A faithful copy of the data is the goal; set it down exactly, without the images.
::::::
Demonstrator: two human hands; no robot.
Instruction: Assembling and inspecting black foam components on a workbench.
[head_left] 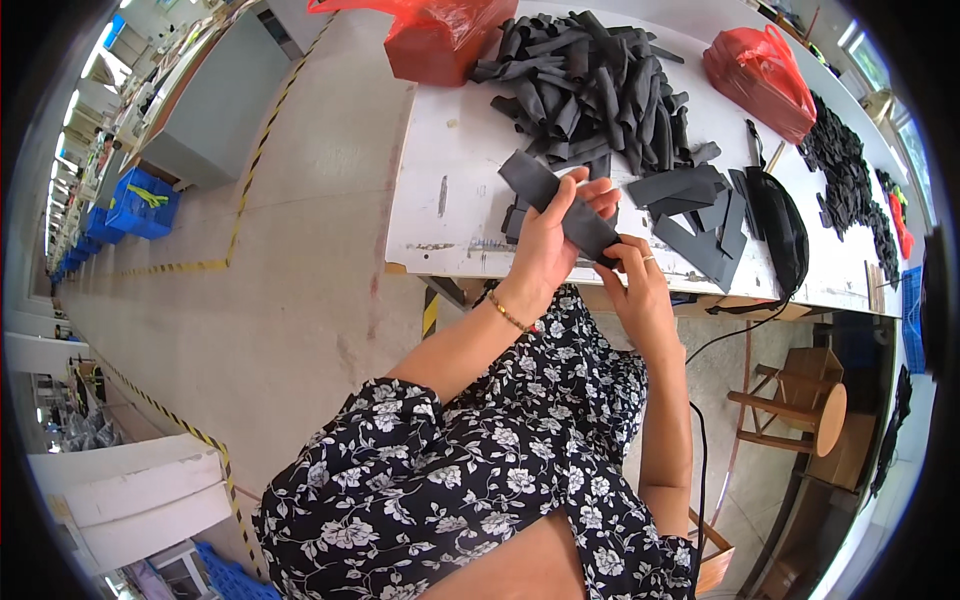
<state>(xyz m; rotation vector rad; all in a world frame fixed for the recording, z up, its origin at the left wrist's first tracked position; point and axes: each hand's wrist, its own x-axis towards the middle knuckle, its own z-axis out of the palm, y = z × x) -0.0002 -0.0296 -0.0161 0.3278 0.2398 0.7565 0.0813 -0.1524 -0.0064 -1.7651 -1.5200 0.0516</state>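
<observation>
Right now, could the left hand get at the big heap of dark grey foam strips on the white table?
Probably yes: the left hand grips a dark grey strip, but nothing stands between it and the heap.

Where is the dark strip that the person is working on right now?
In the head view, the dark grey strip is held between the left hand and right hand, above the white table's near edge.

I see concrete floor [290, 300], pale, marked with yellow-black tape lines [245, 170]. White worktable [450, 190] ahead, surface scuffed. Long grey bench [215, 105] at left, blue crates [140, 203] beside it. White furniture [130, 490] lower left. Wooden stool [800, 405] under table at right. Bright windows [865, 60] upper right; daylight strong across room. Black cable [700, 470] hangs down right.
</observation>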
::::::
▶ [Your solution]
Demonstrator: two human hands; no robot.
Instruction: Assembling and inspecting black foam components on a workbench.
[head_left] 
<state>(xyz m; rotation vector rad; all in a world frame fixed for the recording, z up, its origin at the left wrist's first tracked position; point and axes: each hand's wrist, its own x-axis towards the middle knuckle, its own z-axis out of the palm, y = z × x) -0.0002 -0.0296 -0.0161 0.3278 0.2398 0.7565 0.0813 -0.1524 -0.0064 -1.7651 -1.5200 0.0516</state>
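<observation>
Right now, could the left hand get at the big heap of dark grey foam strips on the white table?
Probably yes: the left hand grips a dark grey strip, but nothing stands between it and the heap.

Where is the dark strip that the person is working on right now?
In the head view, the dark grey strip is held between the left hand and right hand, above the white table's near edge.

I see concrete floor [290, 300], pale, marked with yellow-black tape lines [245, 170]. White worktable [450, 190] ahead, surface scuffed. Long grey bench [215, 105] at left, blue crates [140, 203] beside it. White furniture [130, 490] lower left. Wooden stool [800, 405] under table at right. Bright windows [865, 60] upper right; daylight strong across room. Black cable [700, 470] hangs down right.
</observation>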

Nothing more remains to be added to the answer.